"But there is something I should like to tell you. I know that I behaved that night as if—as if I hadn't come to ask you—what I have; I don't blame you for not trusting me now. But it is no use to tell you what I intended if it is all over."
He looked down into his hat, and she said in a low voice, "I think I ought to know. Won't you—sit down?"
He sat down again. "Then I will tell you at the risk of—But there's nothing left to lose! You know how it is, when we think about a person or a place before we've seen them: we make some sort of picture of them, and expect them to be like it. I don't know how to say it; you do look more like what I thought than you did at first. I suppose I must seem a fool to say it; but I thought you were tall, and that you were—well!—rather masterful—"
"Like Juliet Bingham?" she suggested, with a gleam in the eye next him.
"Yes, like Juliet Bingham. It was your voice made me think—it was your voice that first made me want to see you, that made me write to you, in the beginning. I heard you talking that night in the hotel, where you left that circular; you were in the room next to mine; and I wanted to come right up here then; but I had to go back to New York, and so I wrote to you.
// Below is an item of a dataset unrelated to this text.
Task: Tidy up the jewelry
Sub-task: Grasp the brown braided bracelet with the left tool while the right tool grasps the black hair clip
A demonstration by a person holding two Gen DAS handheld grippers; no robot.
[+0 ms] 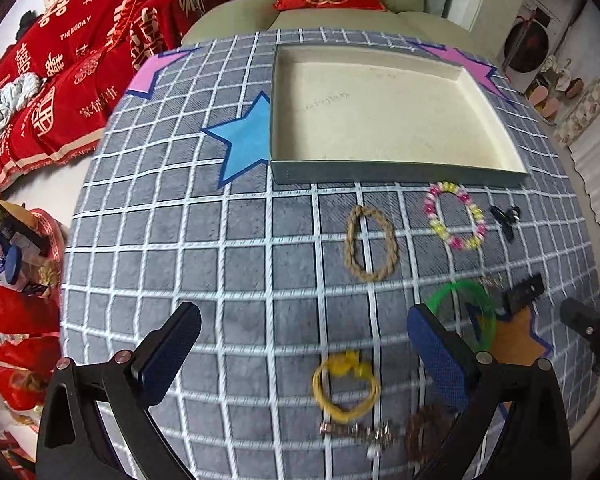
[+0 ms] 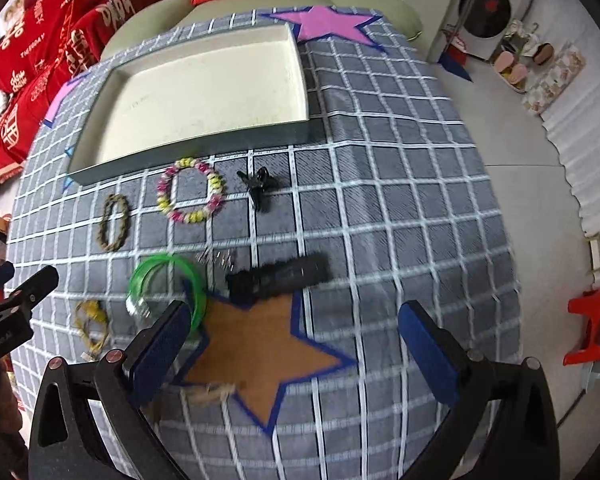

When your letters came, I always seemed to hear you speaking in them."
"And when you saw me you were disappointed. I knew it."
"No; not disappointed—"
"Why not? My voice didn't go with my looks; it belonged to a tall, strong-willed girl."
"No," he protested. "As soon as I got away it was just as it always had been. I mean that your voice and your looks went together again."
"As soon as you got away?" the girl questioned.